YOUR OBJECTIVE >>
From start to end, print the entire listing below exactly.

GIVEN MATERIAL >>
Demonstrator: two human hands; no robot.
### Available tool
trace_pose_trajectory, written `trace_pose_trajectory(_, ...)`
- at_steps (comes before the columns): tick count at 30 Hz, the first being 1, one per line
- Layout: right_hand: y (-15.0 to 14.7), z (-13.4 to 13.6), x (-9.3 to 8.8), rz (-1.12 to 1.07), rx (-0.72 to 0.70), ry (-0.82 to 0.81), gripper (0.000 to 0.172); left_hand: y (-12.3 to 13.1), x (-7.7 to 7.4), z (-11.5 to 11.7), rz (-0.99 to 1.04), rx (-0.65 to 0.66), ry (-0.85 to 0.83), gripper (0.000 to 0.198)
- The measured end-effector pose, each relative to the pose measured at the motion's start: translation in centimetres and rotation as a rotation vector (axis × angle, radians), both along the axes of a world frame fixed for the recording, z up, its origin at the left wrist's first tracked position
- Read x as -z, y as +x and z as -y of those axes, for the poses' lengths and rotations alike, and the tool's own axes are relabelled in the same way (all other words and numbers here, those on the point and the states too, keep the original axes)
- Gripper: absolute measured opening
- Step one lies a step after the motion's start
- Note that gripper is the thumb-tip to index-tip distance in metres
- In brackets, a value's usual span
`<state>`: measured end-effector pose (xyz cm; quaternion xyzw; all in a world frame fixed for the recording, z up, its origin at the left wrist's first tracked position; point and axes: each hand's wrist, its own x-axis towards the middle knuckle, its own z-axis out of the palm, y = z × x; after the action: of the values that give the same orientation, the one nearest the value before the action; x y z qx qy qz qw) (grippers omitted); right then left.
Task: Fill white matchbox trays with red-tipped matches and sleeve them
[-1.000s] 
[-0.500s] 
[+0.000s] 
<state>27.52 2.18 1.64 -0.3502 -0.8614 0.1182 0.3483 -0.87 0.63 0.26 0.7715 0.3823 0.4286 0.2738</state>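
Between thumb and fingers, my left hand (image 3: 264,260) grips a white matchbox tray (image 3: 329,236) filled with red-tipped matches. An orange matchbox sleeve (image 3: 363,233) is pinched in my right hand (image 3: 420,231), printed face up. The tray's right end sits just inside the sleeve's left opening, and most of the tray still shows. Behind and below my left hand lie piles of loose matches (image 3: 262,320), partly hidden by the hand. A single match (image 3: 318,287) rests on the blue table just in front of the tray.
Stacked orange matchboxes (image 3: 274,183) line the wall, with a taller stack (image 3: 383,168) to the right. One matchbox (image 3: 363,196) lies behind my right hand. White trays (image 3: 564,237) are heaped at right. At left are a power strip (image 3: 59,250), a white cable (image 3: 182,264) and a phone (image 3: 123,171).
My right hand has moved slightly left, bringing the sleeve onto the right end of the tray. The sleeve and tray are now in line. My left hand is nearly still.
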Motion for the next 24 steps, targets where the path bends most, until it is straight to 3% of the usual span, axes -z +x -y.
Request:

EXPECTED ANSWER >>
Demonstrator: two human hands; no robot.
### Available tool
trace_pose_trajectory, written `trace_pose_trajectory(_, ...)`
- at_steps (comes before the columns): tick count at 30 Hz, the first being 1, one per line
- Layout: right_hand: y (-15.0 to 14.7), z (-13.4 to 13.6), x (-9.3 to 8.8), rz (-1.12 to 1.07), rx (-0.72 to 0.70), ry (-0.82 to 0.81), gripper (0.000 to 0.172); left_hand: y (-12.3 to 13.1), x (-7.7 to 7.4), z (-11.5 to 11.7), rz (-0.99 to 1.04), rx (-0.65 to 0.66), ry (-0.85 to 0.83), gripper (0.000 to 0.198)
- The measured end-effector pose, each relative to the pose measured at the motion's start: translation in centimetres and rotation as a rotation vector (axis × angle, radians), both along the axes of a world frame fixed for the recording, z up, its origin at the left wrist's first tracked position
- Read x as -z, y as +x and z as -y of those axes, for the poses' lengths and rotations alike, and the tool's own axes are relabelled in the same way (all other words and numbers here, those on the point and the states too, keep the original axes)
- Gripper: absolute measured opening
- Step one lies a step after the motion's start
- Note that gripper is the thumb-tip to index-tip distance in metres
- In brackets, a value's usual span
`<state>`: measured end-effector pose (xyz cm; quaternion xyzw; all in a world frame fixed for the recording, z up, its origin at the left wrist's first tracked position; point and axes: each hand's wrist, its own x-axis towards the middle knuckle, its own z-axis out of the palm, y = z × x; after the action: of the values that give the same orientation, the one nearest the value before the action; x y z qx qy qz qw) (grippers omitted); right then left.
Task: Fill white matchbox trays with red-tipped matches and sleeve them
[-1.000s] 
[-0.500s] 
[+0.000s] 
<state>27.52 2.18 1.64 -0.3502 -0.8614 0.1182 0.3483 -0.87 0.63 0.26 0.7715 0.3823 0.4286 0.2738</state>
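Between thumb and fingers, my left hand (image 3: 264,260) grips a white matchbox tray (image 3: 329,236) filled with red-tipped matches. An orange matchbox sleeve (image 3: 363,233) is pinched in my right hand (image 3: 420,231), printed face up. The tray's right end sits just inside the sleeve's left opening, and most of the tray still shows. Behind and below my left hand lie piles of loose matches (image 3: 262,320), partly hidden by the hand. A single match (image 3: 318,287) rests on the blue table just in front of the tray.
Stacked orange matchboxes (image 3: 274,183) line the wall, with a taller stack (image 3: 383,168) to the right. One matchbox (image 3: 363,196) lies behind my right hand. White trays (image 3: 564,237) are heaped at right. At left are a power strip (image 3: 59,250), a white cable (image 3: 182,264) and a phone (image 3: 123,171).
My right hand has moved slightly left, bringing the sleeve onto the right end of the tray. The sleeve and tray are now in line. My left hand is nearly still.
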Motion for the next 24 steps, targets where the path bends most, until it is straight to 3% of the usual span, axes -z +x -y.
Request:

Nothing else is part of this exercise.